Вид его был ужасен. Он встал, подошел ко мне. В страхе я готов был кричать и приготовился защищаться. Но он прошел к окну и стал смотреть на улицу. Внезапно, указывая на что-то пальцем, он гневно сказал:
– Смотри!
Взглянув в указанном направлении, я увидел площадку для гольфа, залитую электрическим светом; несколько служителей прохаживались у входа, а полуобнаженная девушка-иностранка продавала билеты. Разодетые молодые люди и девушки с праздным видом направлялись ко входу.
– Мы трудимся в поте лица. Вешаемся, умираем в тюрьмах, наши женщины терпят надругательства, наши дети горько плачут. А эти? Ни у одного из них нет совести!
Слушая его гневный голос, я вдруг прозрел. Воображение нарисовало мне множество трагических картин. А я еще хотел удвоить количество своих рабов. «Шестнадцать и тридцать два» – эти две цифры неотступно стояли перед моими глазами. Мне вдруг показалось, будто это я – сын господина, будто это я ложно обвинил чужого деда, загубил чужого отца, надругался над чужой матерью. Ужас охватил меня. Мне показалось, будто пришел час возмездия, и я закричал в страхе.
– Что с тобой, Чжэн? Почему ты кричишь? – спросил Пэн мягко.
Я долго не мог произнести ни слова, только протирал глаза.
– Ты меня боишься? Но ты ведь знаешь, что я не могу причинить тебе вреда, – сказал он, усмехнувшись.
Я успокоился и пристально поглядел ему в лицо: в нем не было злобы.
– Пэн, – спросил я с удивлением. – Зачем ты спас мне тогда жизнь? Я ведь тоже рабовладелец и, стало быть, твой враг. Что же ты не дал машине задавить меня?
Он долго молчал.
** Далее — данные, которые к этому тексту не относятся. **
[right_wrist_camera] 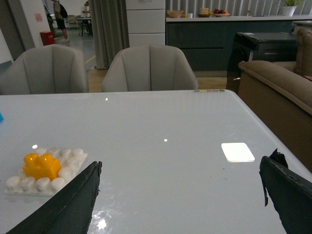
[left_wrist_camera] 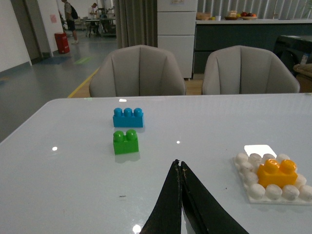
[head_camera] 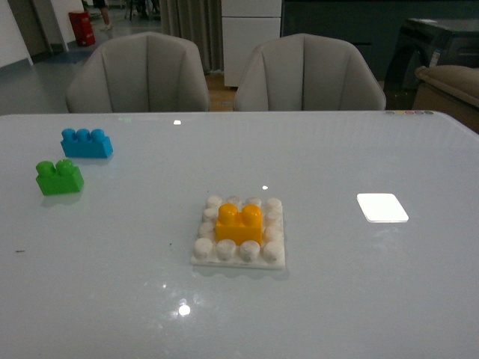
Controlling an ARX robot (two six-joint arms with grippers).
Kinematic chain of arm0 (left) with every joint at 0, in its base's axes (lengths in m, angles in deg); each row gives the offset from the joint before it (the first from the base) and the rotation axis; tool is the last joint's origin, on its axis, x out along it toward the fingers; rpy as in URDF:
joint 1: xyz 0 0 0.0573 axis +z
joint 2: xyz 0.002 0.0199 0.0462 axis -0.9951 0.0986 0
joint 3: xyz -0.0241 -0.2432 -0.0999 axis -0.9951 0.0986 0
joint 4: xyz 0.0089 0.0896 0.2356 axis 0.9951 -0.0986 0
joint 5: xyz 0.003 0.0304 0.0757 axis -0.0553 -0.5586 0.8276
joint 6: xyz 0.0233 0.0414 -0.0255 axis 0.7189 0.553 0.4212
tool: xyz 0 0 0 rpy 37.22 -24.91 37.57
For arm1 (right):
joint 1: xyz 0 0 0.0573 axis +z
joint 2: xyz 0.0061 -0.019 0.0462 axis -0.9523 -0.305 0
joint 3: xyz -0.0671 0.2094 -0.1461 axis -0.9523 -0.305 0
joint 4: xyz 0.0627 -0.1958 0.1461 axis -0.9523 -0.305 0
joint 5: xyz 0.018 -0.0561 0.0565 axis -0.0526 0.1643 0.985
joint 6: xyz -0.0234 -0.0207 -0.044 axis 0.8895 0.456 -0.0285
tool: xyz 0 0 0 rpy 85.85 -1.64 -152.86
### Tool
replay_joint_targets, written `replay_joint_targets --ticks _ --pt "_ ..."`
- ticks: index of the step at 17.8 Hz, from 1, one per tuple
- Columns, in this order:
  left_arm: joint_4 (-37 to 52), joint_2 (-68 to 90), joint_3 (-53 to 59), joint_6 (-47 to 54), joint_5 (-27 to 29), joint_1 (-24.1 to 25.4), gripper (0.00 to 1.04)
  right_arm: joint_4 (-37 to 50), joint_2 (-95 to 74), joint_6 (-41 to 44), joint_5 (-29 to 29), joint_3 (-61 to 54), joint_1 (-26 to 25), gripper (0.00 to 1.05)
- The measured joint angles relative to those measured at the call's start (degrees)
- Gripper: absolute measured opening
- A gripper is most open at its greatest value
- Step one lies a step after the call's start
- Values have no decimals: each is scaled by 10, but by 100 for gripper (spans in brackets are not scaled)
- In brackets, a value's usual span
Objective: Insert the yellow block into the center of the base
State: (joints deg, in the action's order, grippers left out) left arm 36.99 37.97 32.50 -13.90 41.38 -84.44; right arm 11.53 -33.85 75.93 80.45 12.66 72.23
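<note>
Nearest the front camera sits the base (head_camera: 239, 233), a white square plate of round studs on the pale glossy surface (head_camera: 337, 299), with the yellow block (head_camera: 240, 223) seated on its middle studs, a ring of bare white studs showing all round it. Neither arm appears in this front view.

Off toward the robot's left and farther back lie a green two-stud brick (head_camera: 59, 177) and, just behind it, a blue three-stud brick (head_camera: 86, 143), the two near each other but apart. On the other side of the base, well apart from it, a bright white rectangular patch (head_camera: 382, 207) lies flat on the surface. Two grey upholstered chairs (head_camera: 138, 73) stand at the far edge.

The left wrist view adds what the front cannot: the left pincer (left_wrist_camera: 180, 168) with its dark fingers pressed together to a point, clenched on nothing, hanging over bare surface between the green brick (left_wrist_camera: 126, 141) and the base (left_wrist_camera: 273, 187). The yellow block (left_wrist_camera: 277, 173) shows there seated on the plate too.

The right wrist view shows the right pincer (right_wrist_camera: 180, 178) spread wide, released, its dark fingers (right_wrist_camera: 73, 200) far apart at the frame's edges, the base (right_wrist_camera: 46, 170) with the yellow block (right_wrist_camera: 41, 165) beside one finger and the white patch (right_wrist_camera: 237, 151) by the other. A brown sofa (right_wrist_camera: 278, 83) shows only here.
</note>
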Motion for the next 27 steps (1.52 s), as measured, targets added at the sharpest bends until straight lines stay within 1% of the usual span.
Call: replay_joint_targets --ticks 5,6,7,8,10,16,17,18,20,22,24,27 --pt "-56 -56 0 0 0 0 2 0 0 0 0 0 0 98" --pt "-88 -78 -2 0 0 0 2 0 0 0 0 0 0 98" --pt "-156 -123 0 0 -2 0 2 0 0 0 0 0 0 98" --pt "-148 -152 -1 0 -1 0 2 0 0 0 0 0 0 98" --pt "-162 -152 0 0 1 0 2 0 0 0 0 0 0 98" --pt "-160 -152 0 0 0 0 2 0 0 0 0 0 0 98" --pt "-160 -152 0 0 0 0 8 0 0 0 0 0 0 98" --pt "-160 -152 0 0 0 0 12 0 0 0 0 0 0 98" --pt "-160 -152 0 0 0 0 23 0 0 0 0 0 0 98" --pt "-160 -152 0 0 0 0 48 0 0 0 0 0 0 98" --pt "-160 -152 0 0 0 0 99 0 0 0 0 0 0 98" --pt "-160 -152 0 0 0 0 98 0 0 0 0 0 0 98"
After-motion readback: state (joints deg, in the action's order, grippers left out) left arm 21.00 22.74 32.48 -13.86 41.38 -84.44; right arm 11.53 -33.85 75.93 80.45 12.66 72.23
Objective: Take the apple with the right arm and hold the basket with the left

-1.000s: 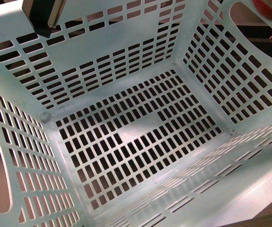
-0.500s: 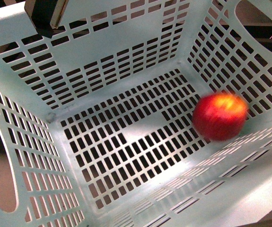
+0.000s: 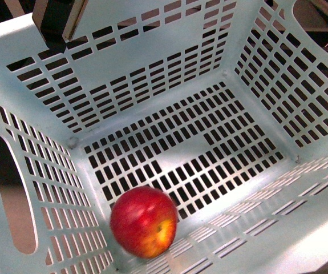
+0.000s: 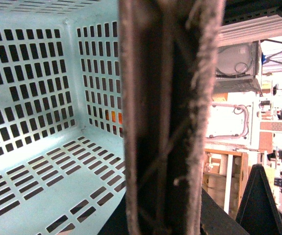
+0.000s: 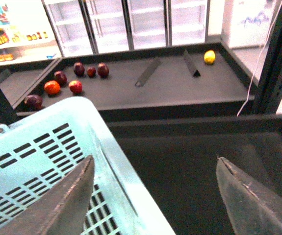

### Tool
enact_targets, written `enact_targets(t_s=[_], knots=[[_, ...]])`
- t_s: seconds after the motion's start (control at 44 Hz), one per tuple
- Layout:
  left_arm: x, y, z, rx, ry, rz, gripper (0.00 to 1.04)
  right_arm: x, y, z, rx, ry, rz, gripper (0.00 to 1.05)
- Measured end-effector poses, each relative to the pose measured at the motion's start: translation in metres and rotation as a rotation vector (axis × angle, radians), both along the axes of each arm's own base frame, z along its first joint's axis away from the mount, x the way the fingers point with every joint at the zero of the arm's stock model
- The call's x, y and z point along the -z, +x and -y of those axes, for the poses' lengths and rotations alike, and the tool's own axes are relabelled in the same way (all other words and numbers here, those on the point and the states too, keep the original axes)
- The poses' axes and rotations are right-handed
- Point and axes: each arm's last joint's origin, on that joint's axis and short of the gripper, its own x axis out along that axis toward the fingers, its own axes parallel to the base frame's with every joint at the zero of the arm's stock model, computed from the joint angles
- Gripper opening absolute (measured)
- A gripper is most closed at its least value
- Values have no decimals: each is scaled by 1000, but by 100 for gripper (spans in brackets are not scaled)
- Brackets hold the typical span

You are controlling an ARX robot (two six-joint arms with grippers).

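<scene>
We see apple (image 3: pixel 144 221) in basket (image 3: pixel 118 11) corner; our left fingers (image 3: pixel 52 20) clenched on basket rim; right fingers (image 5: pixel 64 205) spread, empty.

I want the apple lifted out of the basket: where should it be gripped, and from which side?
Grip the apple across its round middle, coming straight down through the open top. It lies in a floor corner of the basket, close to two walls, so a sideways approach is likely blocked.
</scene>
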Motion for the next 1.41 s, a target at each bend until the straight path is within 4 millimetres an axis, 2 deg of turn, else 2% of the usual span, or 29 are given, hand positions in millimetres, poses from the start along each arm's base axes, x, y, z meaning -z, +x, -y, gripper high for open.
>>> enact_targets(t_s=[0.205,0.409,0.659,1.159,1.409], knots=[[0,0,0,1,-1,-1,7,22,-15,12,5,-55,-5,34],[0,0,0,3,-4,-4,7,35,-26,19,5,-68,1,3],[0,0,0,3,-4,-4,7,47,-37,31,14,-71,-2,2],[0,0,0,3,-3,-3,7,61,-53,32,10,-71,16,2],[0,0,0,1,-3,-3,7,60,-59,32,11,-71,27,2]])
Затем улыбнулся и с горечью произнес:
– Возможно, во мне все еще бьется сердце раба.
Я был тронут и молча смотрел на него, еле сдерживая слезы.
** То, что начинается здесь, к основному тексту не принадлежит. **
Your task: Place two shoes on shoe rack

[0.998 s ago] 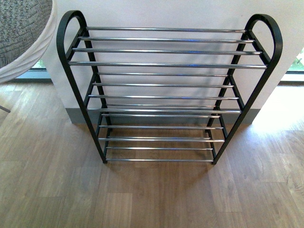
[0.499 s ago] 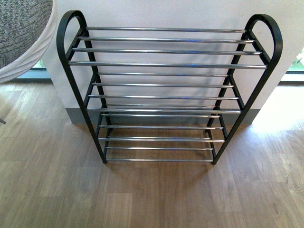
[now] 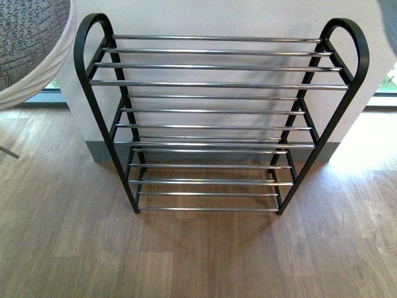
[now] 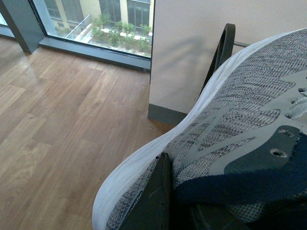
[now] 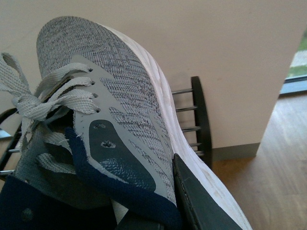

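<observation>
The shoe rack (image 3: 217, 84) stands against a white wall, its chrome rods bare on every tier. A grey knit sneaker (image 4: 240, 110) with a white sole fills the left wrist view, and my left gripper (image 4: 192, 191) is shut on its collar, one dark finger (image 4: 153, 201) pressed to the outside. That shoe shows at the front view's upper left (image 3: 31, 37), left of the rack. A second grey sneaker (image 5: 120, 96) with pale laces is held the same way by my right gripper (image 5: 158, 211), shut on its collar. The rack's black side frame (image 5: 199, 115) lies just beyond that shoe's toe.
Wood floor (image 3: 198, 261) spreads in front of the rack. A floor-level window (image 4: 96, 24) lies left of the white wall (image 4: 192, 48). A grey blur (image 3: 389, 12) sits in the front view's upper right corner. The rack's arched frame (image 4: 223, 48) rises behind the left shoe.
The sneaker at the front view's upper left has shifted slightly. A grey blur has entered the upper right corner. The rack has not moved.
</observation>
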`<state>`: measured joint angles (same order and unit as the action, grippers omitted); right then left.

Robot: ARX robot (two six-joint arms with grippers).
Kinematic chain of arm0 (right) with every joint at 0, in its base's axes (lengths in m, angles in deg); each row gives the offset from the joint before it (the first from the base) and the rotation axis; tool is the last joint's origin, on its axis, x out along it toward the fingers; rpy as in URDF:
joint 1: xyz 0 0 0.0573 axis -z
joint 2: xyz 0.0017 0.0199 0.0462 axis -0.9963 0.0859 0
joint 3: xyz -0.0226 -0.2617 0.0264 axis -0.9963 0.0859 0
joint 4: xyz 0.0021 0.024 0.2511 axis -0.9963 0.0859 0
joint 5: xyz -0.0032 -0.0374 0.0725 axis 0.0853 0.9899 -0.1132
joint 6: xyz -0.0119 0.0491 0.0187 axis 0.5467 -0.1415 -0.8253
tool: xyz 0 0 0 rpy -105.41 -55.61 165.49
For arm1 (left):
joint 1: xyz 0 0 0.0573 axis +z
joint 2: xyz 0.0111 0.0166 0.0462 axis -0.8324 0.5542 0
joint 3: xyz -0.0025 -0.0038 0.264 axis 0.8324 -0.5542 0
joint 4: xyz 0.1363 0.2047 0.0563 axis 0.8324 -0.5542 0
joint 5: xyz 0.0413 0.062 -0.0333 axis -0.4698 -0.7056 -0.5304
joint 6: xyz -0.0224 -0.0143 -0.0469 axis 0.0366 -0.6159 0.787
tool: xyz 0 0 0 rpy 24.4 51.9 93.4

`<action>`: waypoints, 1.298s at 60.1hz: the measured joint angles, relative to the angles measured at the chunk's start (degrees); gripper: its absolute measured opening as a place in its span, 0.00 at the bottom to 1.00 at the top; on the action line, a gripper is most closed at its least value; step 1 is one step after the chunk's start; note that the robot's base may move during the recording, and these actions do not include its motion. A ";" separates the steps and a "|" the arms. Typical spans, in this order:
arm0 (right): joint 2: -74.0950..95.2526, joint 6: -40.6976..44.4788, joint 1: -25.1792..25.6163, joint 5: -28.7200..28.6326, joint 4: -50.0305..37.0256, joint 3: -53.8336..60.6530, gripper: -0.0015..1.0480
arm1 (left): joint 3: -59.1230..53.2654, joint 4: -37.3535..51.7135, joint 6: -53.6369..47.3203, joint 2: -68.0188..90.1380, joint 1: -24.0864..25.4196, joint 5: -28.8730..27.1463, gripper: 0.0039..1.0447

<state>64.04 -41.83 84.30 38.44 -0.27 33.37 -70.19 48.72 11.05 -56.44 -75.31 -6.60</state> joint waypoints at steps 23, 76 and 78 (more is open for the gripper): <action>27.63 -11.19 -6.03 15.10 11.13 -20.74 0.01 | 0.00 0.00 0.00 0.00 0.00 -0.07 0.01; 46.03 -14.82 -5.49 23.69 19.76 -39.04 0.01 | 0.00 0.00 0.00 0.00 0.00 -0.07 0.01; 45.77 -14.36 -5.51 23.78 19.61 -38.47 0.01 | 0.00 0.00 0.00 0.00 0.00 -0.04 0.01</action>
<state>109.81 -56.19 78.79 62.22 19.34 -5.10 -70.19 48.72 11.05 -56.44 -75.31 -6.64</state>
Решив, что я его не понял, он пояснил:
– Навсегда отказаться от собственного счастья и строить счастье для других, добровольно, без малейшего сожаления жертвовать ради других собственной жизнью – вот как поступает человек с сердцем раба. Это сердце прадед мой передал моему деду, дед – отцу, отец – мне.
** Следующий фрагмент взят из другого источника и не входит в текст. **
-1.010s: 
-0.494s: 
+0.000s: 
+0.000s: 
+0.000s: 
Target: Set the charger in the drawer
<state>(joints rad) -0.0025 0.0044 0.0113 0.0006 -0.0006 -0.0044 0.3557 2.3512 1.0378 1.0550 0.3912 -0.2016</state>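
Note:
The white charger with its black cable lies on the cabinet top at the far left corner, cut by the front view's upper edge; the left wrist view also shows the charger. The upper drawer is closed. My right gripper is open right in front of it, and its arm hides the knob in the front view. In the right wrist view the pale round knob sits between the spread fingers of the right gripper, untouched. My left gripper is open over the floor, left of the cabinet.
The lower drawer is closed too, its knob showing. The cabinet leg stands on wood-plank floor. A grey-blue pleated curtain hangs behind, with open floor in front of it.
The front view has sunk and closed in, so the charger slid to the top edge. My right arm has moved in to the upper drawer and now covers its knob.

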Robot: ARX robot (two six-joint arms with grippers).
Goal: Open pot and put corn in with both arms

Он показал рукой на грудь. Я взглянул, и мне показалось, будто я вижу большое алое сердце. Я опустил голову и взглянул на собственную грудь под красивой фланелевой пижамой.
– Это сердце раба… Когда только я избавлюсь от рабской психологии? – В словах его слышалось отчаяние.
Я зажал уши. Пожалуй, у меня вообще не было сердца, даже сердца раба! Стыд, страх, печаль, смятение охватили меня.
Я даже не заметил, когда ушел Пэн.
Потом я редко его видел. Он стал вести себя довольно странно: почти не показывался на площадке, не гулял около университета, редко бывал дома. Мы стали чужими. Вскоре я забыл о нем. У меня 'были свои друзья, свои развлечения. Я ходил в кино, посещал танцы, играл с девушками в гольф. А когда разговор заходил о рабах, я гордо заявлял:
– У нас в семье их шестнадцать, но у меня непременно будет тридцать два!
Не прошло и нескольких лет после окончания университета, как желание мое осуществилось: у меня стало тридцать два раба. Они верно служили мне и моим домочадцам. Я рад, я доволен, я горд! И начисто забыл историю раба, которую мне рассказал Пэн.
Однажды я вместе с женой дышал свежим воздухом в саду, а пятеро рабов, стоя на почтительном расстоянии, ожидали моих распоряжений. Я просматривал свежую газету и в отделе городской хроники случайно натолкнулся на заметку о расстреле революционера по фамилии Пэн, имя тоже совпадало. Я понял, что это мой благодетель, которого я давно забыл. Его рассказ вновь всплыл в моей памяти, и я подумал, что теперь он навсегда избавился от своего рабского сердца, и в их роду больше не будет рабов. Возможно, это было счастье для Пэна. Но я вспомнил, как он спас мне жизнь, и почувствовал невольную грусть. Рассеянно глядя в газету, я некоторое время пребывал в раздумье. Потом обронил тяжелый вздох.
– Милый, о чем ты вздыхаешь?
Жена бросила на меня тревожный взгляд и ласково погладила мою руку.
– Так, ни о чем. Умер один мой бывший однокашник. Бедняга! – ответил я рассеянно и, взглянув в красивое лицо жены, исполненное заботы, в ее большие ясные глаза, сразу обо всем забыл.